Available data >>
►

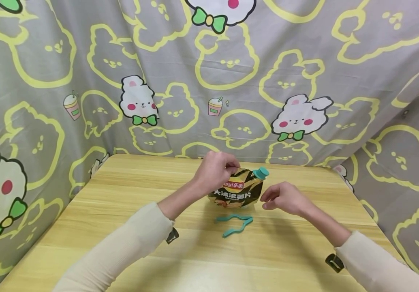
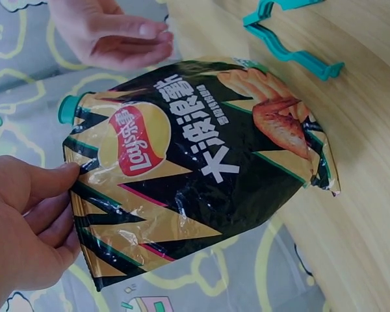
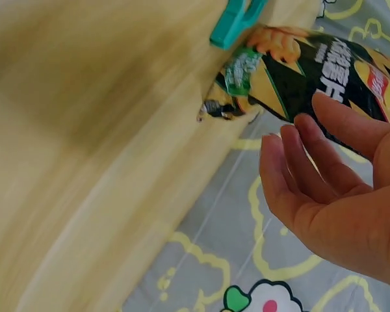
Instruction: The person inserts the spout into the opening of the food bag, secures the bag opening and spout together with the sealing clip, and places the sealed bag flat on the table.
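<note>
A black and gold Lay's potato chip bag stands upright on the table, its front facing me. My left hand pinches its top edge between thumb and fingers, as the left wrist view shows at the sealed edge. At the bag's upper right corner sits a teal cap-like piece; how it is fixed there is hidden. Beside the bag's right side my right hand is held with loosely bent fingers and nothing in them. A teal bag clip, spread apart in a V, lies in front of the bag.
The wooden table carries the bag and clip. A grey curtain with yellow outlines and white rabbits hangs behind and at both sides, close to the table's back edge.
</note>
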`<action>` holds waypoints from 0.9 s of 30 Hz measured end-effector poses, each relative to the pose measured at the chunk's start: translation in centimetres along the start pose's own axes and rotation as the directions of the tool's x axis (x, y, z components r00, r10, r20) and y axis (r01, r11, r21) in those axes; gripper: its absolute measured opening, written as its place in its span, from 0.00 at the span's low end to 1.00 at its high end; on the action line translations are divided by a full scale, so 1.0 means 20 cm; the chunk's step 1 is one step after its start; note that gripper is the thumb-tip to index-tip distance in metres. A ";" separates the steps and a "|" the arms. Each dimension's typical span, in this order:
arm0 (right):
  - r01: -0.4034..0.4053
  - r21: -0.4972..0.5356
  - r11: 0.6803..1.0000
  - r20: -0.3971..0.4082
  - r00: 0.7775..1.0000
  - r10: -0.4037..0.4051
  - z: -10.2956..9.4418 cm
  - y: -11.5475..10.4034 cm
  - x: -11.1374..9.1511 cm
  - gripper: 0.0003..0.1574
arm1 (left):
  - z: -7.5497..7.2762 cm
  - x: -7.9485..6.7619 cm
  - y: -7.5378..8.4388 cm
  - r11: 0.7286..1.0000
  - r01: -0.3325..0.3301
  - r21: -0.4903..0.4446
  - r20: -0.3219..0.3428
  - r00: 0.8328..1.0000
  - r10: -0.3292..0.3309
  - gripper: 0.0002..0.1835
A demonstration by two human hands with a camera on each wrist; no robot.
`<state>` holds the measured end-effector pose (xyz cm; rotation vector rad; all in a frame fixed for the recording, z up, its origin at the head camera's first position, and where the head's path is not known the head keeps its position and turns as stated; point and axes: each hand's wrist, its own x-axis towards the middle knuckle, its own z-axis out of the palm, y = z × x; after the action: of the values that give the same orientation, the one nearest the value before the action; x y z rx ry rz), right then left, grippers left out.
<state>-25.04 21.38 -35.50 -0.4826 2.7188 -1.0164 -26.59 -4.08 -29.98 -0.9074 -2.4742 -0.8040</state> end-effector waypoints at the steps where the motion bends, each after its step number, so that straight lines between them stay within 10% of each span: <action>1: 0.004 -0.006 1.000 0.002 1.000 -0.004 0.01 0.00 0.00 0.10 | 0.00 0.00 0.00 1.000 0.001 0.001 0.000 1.000 -0.001 0.08; 27: 0.099 0.039 0.994 0.015 0.995 -0.100 0.31 0.04 0.08 0.16 | 0.01 0.00 -0.01 1.000 0.000 0.015 0.006 1.000 0.000 0.09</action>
<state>-24.80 17.59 -40.79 -0.6228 2.6786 -1.0821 -26.73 -4.04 -30.08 -0.9056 -2.4826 -0.7825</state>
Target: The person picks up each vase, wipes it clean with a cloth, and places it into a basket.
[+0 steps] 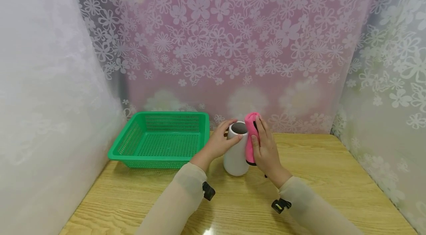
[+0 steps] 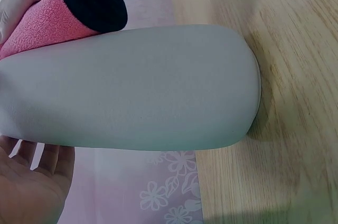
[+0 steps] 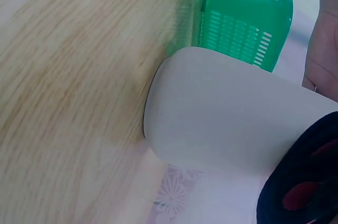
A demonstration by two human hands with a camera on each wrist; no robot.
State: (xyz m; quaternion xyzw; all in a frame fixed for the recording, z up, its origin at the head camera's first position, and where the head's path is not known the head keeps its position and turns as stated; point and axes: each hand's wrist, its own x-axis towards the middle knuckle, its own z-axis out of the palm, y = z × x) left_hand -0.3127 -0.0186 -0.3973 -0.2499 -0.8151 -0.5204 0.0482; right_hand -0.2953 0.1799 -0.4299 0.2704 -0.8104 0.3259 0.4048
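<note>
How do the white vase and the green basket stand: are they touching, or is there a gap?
Apart. The head view shows it: the left hand and some tabletop come between the white vase and the green basket.

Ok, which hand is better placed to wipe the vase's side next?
Probably the right hand: it holds the pink cloth against the white vase, while the left hand grips the vase near its rim.

Soft light, faint shadows, small glare patch on the table (image 1: 239, 212)
</note>
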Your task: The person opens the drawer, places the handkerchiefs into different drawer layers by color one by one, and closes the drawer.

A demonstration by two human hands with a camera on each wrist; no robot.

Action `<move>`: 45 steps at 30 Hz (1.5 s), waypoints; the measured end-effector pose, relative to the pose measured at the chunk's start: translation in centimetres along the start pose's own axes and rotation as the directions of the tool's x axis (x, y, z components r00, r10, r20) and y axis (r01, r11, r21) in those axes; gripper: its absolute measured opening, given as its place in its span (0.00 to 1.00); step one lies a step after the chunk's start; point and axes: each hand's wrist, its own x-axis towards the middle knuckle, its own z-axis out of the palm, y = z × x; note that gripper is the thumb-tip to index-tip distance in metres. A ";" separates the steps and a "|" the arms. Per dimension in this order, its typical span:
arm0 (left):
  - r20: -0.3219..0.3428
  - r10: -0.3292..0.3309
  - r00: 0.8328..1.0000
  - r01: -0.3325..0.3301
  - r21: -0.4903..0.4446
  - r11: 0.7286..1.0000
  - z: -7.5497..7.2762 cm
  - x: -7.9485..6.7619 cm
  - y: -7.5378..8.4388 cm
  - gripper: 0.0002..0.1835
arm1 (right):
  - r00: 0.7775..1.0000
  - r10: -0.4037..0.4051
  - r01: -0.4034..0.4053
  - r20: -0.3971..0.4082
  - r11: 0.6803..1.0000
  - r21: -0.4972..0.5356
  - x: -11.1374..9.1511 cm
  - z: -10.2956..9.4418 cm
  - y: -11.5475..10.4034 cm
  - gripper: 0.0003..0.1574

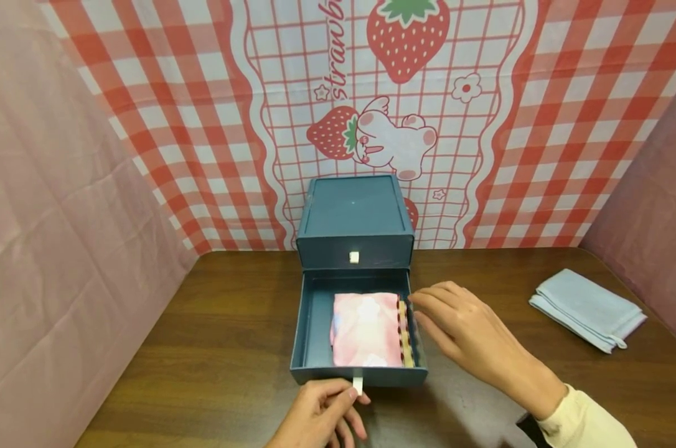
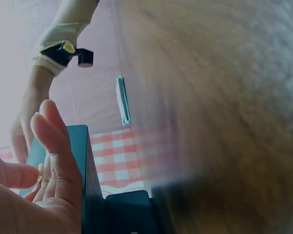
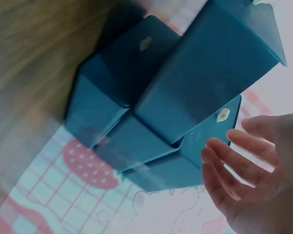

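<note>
In the head view a dark blue drawer (image 1: 318,323) is pulled out of a drawer box (image 1: 352,205). Inside it lies a folded pink cloth (image 1: 366,330), with a narrow yellow and pink strip with dark red edging (image 1: 406,336) along its right side. My left hand (image 1: 323,414) is at the drawer's front, thumb and finger pinching its white pull tab (image 1: 357,382). Beside the drawer's right wall is my right hand (image 1: 472,333), fingers loosely bent and holding nothing. The right wrist view shows the same hand (image 3: 256,170) with its fingers spread near the blue drawer (image 3: 210,68).
A folded light blue towel (image 1: 587,308) lies on the wooden table (image 1: 203,348) at the right. Above the pulled-out drawer, another drawer front with a white knob (image 1: 354,257) is closed. Behind stands a red checked strawberry curtain (image 1: 203,124); pink cloth (image 1: 52,218) hangs at both sides.
</note>
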 end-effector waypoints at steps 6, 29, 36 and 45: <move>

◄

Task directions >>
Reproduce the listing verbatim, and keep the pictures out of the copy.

Solution to the problem >>
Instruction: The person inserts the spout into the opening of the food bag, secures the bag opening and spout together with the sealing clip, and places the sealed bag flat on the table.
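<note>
A black and gold Lay's potato chip bag stands upright on the table, its front facing me. My left hand pinches its top edge between thumb and fingers, as the left wrist view shows at the sealed edge. At the bag's upper right corner sits a teal cap-like piece; how it is fixed there is hidden. Beside the bag's right side my right hand is held with loosely bent fingers and nothing in them. A teal bag clip, spread apart in a V, lies in front of the bag.
The wooden table carries the bag and clip. A grey curtain with yellow outlines and white rabbits hangs behind and at both sides, close to the table's back edge.
</note>
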`<action>` holds waypoints from 0.9 s of 30 Hz measured end-effector poses, each relative to the pose measured at the chunk's start: translation in centimetres along the start pose's own axes and rotation as the directions of the tool's x axis (x, y, z components r00, r10, r20) and y axis (r01, r11, r21) in those axes; gripper: its absolute measured opening, written as its place in its span, from 0.00 at the span's low end to 1.00 at its high end; on the action line translations are divided by a full scale, so 1.0 means 20 cm; the chunk's step 1 is one step after its start; note that gripper is the thumb-tip to index-tip distance in metres. A ";" separates the steps and a "|" the arms. Each dimension's typical span, in this order:
arm0 (right):
  - r01: -0.4034..0.4053
  - r21: -0.4972..0.5356
  - r11: 0.6803..1.0000
  - r20: -0.3971..0.4082
  - r00: 0.7775..1.0000
  - r10: -0.4037..0.4051
  - z: -10.2956..9.4418 cm
  - y: -11.5475..10.4034 cm
  - x: -11.1374..9.1511 cm
  - gripper: 0.0003..0.1574
arm1 (left):
  - z: -7.5497..7.2762 cm
  - x: -7.9485..6.7619 cm
  - y: -7.5378..8.4388 cm
  - r11: 0.7286..1.0000
  - r01: -0.3325..0.3301
  - r21: -0.4903..0.4446
  - r20: -0.3219..0.3428
  - r00: 0.8328..1.0000
  - r10: -0.3292..0.3309
  - gripper: 0.0002..0.1835
A demonstration by two human hands with a camera on each wrist; no robot.
`<state>` holds the measured end-effector pose (xyz cm; rotation vector rad; all in a frame fixed for the recording, z up, its origin at the head camera's first position, and where the head's path is not known the head keeps its position and turns as stated; point and axes: each hand's wrist, its own x-axis towards the middle knuckle, its own z-axis out of the palm, y = z × x; after the action: of the values that give the same orientation, the one nearest the value before the action; x y z rx ry rz), right then left, grippers left out.
<state>-25.04 21.38 -35.50 -0.4826 2.7188 -1.0164 -26.59 -4.08 -29.98 -0.9074 -2.4742 -0.8040</state> end-effector waypoints at the steps where the motion bends, each after its step number, so that straight lines between them stay within 10% of each span: <action>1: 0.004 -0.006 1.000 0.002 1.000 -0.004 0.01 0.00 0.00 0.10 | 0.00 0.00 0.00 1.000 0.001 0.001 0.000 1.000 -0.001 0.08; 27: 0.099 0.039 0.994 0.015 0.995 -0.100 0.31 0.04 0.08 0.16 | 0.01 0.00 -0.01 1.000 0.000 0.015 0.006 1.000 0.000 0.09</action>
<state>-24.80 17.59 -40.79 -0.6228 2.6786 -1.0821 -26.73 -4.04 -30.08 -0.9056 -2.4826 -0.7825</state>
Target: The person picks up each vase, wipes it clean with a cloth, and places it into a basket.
[+0 steps] 
[+0 steps] 
[+0 steps] 
A demonstration by two human hands with a camera on each wrist; no robot.
State: (xyz m; quaternion xyzw; all in a frame fixed for the recording, z up, its origin at the head camera's first position, and where the head's path is not known the head keeps its position and turns as stated; point and axes: each hand's wrist, its own x-axis towards the middle knuckle, its own z-axis out of the palm, y = z × x) left_hand -0.3127 -0.0186 -0.3973 -0.2499 -0.8151 -0.5204 0.0482; right_hand -0.2953 0.1799 -0.4299 0.2704 -0.8104 0.3259 0.4048
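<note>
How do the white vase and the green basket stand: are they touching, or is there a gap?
Apart. The head view shows it: the left hand and some tabletop come between the white vase and the green basket.

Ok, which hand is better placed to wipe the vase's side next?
Probably the right hand: it holds the pink cloth against the white vase, while the left hand grips the vase near its rim.

Soft light, faint shadows, small glare patch on the table (image 1: 239, 212)
</note>
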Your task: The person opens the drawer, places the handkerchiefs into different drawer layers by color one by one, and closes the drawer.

A demonstration by two human hands with a camera on each wrist; no robot.

Action `<move>`: 45 steps at 30 Hz (1.5 s), waypoints; the measured end-effector pose, relative to the pose measured at the chunk's start: translation in centimetres along the start pose's own axes and rotation as the directions of the tool's x axis (x, y, z components r00, r10, r20) and y axis (r01, r11, r21) in those axes; gripper: its absolute measured opening, given as its place in its span (0.00 to 1.00); step one lies a step after the chunk's start; point and axes: each hand's wrist, its own x-axis towards the middle knuckle, its own z-axis out of the palm, y = z × x; note that gripper is the thumb-tip to index-tip distance in metres. A ";" separates the steps and a "|" the arms. Per dimension in this order, its typical span:
arm0 (left):
  - r20: -0.3219..0.3428
  - r10: -0.3292..0.3309
  - r00: 0.8328..1.0000
  - r01: -0.3325..0.3301
  - r21: -0.4903..0.4446
  - r11: 0.7286..1.0000
  - z: -7.5497..7.2762 cm
  - x: -7.9485..6.7619 cm
  - y: -7.5378..8.4388 cm
  - gripper: 0.0002..0.1835
arm1 (right):
  - r00: 0.7775..1.0000
  - r10: -0.4037..0.4051
  - r01: -0.4034..0.4053
  - r20: -0.3971..0.4082
  - r11: 0.6803..1.0000
  - r21: -0.4972..0.5356
  - x: -11.1374..9.1511 cm
  - z: -10.2956..9.4418 cm
  - y: -11.5475..10.4034 cm
  - gripper: 0.0003..0.1574


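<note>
In the head view a dark blue drawer (image 1: 318,323) is pulled out of a drawer box (image 1: 352,205). Inside it lies a folded pink cloth (image 1: 366,330), with a narrow yellow and pink strip with dark red edging (image 1: 406,336) along its right side. My left hand (image 1: 323,414) is at the drawer's front, thumb and finger pinching its white pull tab (image 1: 357,382). Beside the drawer's right wall is my right hand (image 1: 472,333), fingers loosely bent and holding nothing. The right wrist view shows the same hand (image 3: 256,170) with its fingers spread near the blue drawer (image 3: 210,68).
A folded light blue towel (image 1: 587,308) lies on the wooden table (image 1: 203,348) at the right. Above the pulled-out drawer, another drawer front with a white knob (image 1: 354,257) is closed. Behind stands a red checked strawberry curtain (image 1: 203,124); pink cloth (image 1: 52,218) hangs at both sides.
</note>
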 end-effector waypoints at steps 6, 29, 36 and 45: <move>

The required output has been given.